Supreme Court’s Radical Ruling Gutting Voting Rights Act Hands Racist Gerrymandering a Green Light
In a devastating blow to voting rights, six conservative Supreme Court justices have effectively killed the core protections of the Voting Rights Act. Their ruling in Louisiana v. Callais reinstates an impossible standard for proving racial discrimination, empowering lawmakers to rig electoral maps that silence Black and brown voters under the guise of “legitimate” reasons like partisan advantage.
The Supreme Court’s conservative majority has just delivered a lethal blow to the Voting Rights Act of 1965, a cornerstone of American democracy designed to protect minority voters from racial discrimination. In the recent case Louisiana v. Callais, six right-wing justices rewrote Section 2 of the Act, making it functionally impossible for voters to challenge racially discriminatory electoral maps.
Congress explicitly rejected the need to prove racist intent in 1982 amendments to the Voting Rights Act, recognizing that requiring such proof would create an “inordinately difficult burden” and allow racist lawmakers to hide behind “false trails” of non-racist justifications. But Justice Samuel Alito’s majority opinion in Callais reinstates this impossible standard, demanding that plaintiffs show racism was the only reason for a map’s design—no small feat when lawmakers can claim any “legitimate” goal, from protecting incumbents to preserving partisan advantage.

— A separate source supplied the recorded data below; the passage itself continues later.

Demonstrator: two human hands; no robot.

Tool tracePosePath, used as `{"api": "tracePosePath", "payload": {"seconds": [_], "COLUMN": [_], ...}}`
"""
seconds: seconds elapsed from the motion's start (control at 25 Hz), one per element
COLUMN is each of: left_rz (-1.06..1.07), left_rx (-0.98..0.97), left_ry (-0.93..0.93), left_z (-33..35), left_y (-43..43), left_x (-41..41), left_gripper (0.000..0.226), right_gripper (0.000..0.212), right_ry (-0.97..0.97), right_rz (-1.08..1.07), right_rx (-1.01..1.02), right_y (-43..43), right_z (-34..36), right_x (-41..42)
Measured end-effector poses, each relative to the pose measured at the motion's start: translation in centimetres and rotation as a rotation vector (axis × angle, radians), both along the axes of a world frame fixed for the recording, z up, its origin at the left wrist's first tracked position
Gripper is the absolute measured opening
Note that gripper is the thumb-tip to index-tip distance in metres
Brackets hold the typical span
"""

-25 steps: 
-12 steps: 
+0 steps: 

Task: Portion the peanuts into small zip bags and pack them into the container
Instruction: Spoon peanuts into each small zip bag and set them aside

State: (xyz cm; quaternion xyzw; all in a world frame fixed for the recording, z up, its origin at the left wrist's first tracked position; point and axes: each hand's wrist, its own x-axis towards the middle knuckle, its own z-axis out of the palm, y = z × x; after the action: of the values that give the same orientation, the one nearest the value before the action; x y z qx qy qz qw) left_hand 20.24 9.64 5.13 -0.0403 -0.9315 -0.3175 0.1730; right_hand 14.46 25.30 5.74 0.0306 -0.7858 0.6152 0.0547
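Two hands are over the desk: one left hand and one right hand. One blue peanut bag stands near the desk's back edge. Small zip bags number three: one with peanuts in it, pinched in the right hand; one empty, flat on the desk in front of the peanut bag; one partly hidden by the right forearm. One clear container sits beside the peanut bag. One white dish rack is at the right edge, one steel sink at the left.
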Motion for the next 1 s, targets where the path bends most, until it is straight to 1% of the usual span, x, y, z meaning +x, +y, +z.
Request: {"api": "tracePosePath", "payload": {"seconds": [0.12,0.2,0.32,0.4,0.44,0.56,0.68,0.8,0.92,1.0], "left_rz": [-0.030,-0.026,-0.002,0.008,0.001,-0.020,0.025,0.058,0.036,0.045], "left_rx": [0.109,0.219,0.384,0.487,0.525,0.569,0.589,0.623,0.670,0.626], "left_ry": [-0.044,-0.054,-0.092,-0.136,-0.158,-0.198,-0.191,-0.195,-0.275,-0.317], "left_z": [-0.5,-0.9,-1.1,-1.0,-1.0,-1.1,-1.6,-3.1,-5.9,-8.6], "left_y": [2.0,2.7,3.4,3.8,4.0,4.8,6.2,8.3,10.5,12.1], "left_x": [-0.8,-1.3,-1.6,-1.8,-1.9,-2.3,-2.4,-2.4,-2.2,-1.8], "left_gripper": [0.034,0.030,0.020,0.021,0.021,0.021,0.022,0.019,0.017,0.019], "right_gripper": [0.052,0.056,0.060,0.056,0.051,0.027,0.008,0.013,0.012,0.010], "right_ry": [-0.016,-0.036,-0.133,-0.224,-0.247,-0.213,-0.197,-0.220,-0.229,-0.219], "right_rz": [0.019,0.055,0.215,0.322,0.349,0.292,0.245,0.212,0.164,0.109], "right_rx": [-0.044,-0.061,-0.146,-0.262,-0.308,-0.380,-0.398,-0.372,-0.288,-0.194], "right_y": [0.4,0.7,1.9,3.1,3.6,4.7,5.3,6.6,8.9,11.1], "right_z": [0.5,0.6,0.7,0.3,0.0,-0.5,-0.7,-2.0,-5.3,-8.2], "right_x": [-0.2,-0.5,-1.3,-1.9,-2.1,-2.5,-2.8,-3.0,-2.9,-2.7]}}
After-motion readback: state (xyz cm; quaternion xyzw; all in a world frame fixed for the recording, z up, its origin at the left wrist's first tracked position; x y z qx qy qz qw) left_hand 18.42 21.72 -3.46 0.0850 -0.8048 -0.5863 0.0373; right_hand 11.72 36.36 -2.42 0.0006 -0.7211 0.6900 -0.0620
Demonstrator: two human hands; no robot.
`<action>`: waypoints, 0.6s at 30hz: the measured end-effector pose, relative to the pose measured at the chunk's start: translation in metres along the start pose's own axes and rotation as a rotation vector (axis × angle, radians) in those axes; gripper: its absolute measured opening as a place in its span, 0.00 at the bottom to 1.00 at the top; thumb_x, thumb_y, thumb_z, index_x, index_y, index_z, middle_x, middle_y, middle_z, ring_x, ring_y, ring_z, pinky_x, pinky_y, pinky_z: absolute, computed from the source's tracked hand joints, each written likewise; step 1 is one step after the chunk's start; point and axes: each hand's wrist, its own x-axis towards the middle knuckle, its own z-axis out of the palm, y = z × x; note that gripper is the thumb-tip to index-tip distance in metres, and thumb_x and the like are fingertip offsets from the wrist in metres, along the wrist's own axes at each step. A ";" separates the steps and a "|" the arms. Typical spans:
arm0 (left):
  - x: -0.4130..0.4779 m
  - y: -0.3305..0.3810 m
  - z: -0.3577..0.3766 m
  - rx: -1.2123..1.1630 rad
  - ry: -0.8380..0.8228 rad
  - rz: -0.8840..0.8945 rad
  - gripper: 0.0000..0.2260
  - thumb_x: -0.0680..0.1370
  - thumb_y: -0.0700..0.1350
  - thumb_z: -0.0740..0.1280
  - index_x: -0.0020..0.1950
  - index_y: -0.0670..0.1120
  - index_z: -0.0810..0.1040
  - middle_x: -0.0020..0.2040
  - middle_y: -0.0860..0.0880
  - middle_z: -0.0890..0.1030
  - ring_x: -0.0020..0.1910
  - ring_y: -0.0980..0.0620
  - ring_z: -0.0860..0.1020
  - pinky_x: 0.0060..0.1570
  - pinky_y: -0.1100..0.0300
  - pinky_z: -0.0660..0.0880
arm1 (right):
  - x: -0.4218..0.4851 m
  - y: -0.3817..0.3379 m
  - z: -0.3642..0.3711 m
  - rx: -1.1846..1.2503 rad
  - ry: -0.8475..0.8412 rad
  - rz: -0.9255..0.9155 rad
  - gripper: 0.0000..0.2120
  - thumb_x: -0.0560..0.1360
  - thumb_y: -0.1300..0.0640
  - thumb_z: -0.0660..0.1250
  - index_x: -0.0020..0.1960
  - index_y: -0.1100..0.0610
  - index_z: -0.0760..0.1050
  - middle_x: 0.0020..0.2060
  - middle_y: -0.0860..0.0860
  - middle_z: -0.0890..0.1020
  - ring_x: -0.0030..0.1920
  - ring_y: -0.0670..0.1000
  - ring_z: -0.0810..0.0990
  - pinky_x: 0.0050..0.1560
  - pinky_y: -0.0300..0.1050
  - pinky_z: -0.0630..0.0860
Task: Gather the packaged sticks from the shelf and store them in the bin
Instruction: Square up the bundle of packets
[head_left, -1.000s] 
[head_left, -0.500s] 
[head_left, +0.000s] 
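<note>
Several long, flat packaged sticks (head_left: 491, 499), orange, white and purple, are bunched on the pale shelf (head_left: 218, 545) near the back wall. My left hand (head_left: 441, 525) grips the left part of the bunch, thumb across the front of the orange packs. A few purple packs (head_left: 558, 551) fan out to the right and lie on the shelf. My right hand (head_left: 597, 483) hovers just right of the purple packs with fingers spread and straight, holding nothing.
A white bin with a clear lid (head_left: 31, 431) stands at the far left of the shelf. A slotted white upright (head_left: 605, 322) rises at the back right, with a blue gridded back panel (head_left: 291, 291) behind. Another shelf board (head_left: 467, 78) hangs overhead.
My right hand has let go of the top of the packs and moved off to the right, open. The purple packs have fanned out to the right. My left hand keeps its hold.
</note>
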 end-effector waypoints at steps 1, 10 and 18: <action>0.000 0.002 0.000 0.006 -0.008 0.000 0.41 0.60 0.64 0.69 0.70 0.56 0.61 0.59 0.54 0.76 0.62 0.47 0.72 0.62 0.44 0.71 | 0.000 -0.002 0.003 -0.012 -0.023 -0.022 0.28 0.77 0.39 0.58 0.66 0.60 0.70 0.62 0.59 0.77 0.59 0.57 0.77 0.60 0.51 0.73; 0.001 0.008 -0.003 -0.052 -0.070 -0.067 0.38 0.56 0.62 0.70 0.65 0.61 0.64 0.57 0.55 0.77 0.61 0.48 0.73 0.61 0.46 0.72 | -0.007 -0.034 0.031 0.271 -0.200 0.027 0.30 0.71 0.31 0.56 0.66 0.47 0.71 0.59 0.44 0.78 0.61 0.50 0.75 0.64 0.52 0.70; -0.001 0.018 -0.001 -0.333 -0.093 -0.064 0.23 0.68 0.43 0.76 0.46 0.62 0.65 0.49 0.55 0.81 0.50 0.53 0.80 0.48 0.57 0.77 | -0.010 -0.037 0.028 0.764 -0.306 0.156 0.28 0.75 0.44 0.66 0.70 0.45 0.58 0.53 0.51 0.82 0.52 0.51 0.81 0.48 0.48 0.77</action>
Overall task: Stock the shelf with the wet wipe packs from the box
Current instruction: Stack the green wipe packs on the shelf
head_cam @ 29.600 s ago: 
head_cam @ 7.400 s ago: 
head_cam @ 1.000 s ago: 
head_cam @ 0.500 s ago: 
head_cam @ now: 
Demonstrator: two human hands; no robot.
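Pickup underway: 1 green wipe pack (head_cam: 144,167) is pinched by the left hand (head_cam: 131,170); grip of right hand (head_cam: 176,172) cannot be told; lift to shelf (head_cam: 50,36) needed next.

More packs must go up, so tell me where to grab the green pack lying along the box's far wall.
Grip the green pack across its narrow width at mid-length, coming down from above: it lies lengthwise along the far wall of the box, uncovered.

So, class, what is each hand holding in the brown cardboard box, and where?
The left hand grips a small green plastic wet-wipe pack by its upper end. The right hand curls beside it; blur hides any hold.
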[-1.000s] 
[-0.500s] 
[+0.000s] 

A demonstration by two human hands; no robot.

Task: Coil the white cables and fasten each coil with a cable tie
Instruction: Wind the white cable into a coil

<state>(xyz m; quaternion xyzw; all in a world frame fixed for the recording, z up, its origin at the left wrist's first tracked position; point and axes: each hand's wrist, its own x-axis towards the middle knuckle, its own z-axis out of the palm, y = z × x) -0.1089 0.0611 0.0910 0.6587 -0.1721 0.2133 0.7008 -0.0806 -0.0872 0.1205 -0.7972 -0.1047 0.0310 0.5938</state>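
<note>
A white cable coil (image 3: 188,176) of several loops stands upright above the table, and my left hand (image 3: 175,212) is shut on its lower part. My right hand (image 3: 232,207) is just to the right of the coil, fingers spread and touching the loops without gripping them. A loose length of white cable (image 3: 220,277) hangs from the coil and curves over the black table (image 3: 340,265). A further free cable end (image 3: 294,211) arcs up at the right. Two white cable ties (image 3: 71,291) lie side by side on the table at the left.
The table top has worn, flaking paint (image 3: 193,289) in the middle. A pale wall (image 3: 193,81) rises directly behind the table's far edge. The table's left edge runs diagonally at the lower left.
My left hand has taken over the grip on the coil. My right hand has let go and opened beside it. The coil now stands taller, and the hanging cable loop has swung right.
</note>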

Justice Elena Kagan’s dissent, joined by Justices Sotomayor and Jackson, warns that this new “Callais requirement” will halt legal challenges to discriminatory maps in their tracks. The ruling effectively restores the very loophole Congress shut decades ago, giving lawmakers a legal shield to gerrymander Black and brown voters out of meaningful representation.
This ruling also dovetails dangerously with the 2019 Supreme Court decision in Rucho v. Common Cause, which barred federal courts from curbing partisan gerrymandering. Now, lawmakers can claim partisan motives to justify maps that dilute minority voting power—turning the Voting Rights Act into a hollow shell.
Alito’s opinion pretends to “update” and “realign” the law with congressional intent, but in reality, it is a radical rewrite imposed by six unelected justices. This decision hands racist mapmakers a powerful new tool to entrench white political dominance while stripping minority voters of their ability to hold elected officials accountable.
The Supreme Court’s conservative majority has once again undermined the will of Congress and the principles of democracy, ensuring that racial gerrymandering will flourish unchecked. For Black and brown Americans fighting for their voices to be heard, this ruling is a devastating setback—and a call to action for resistance.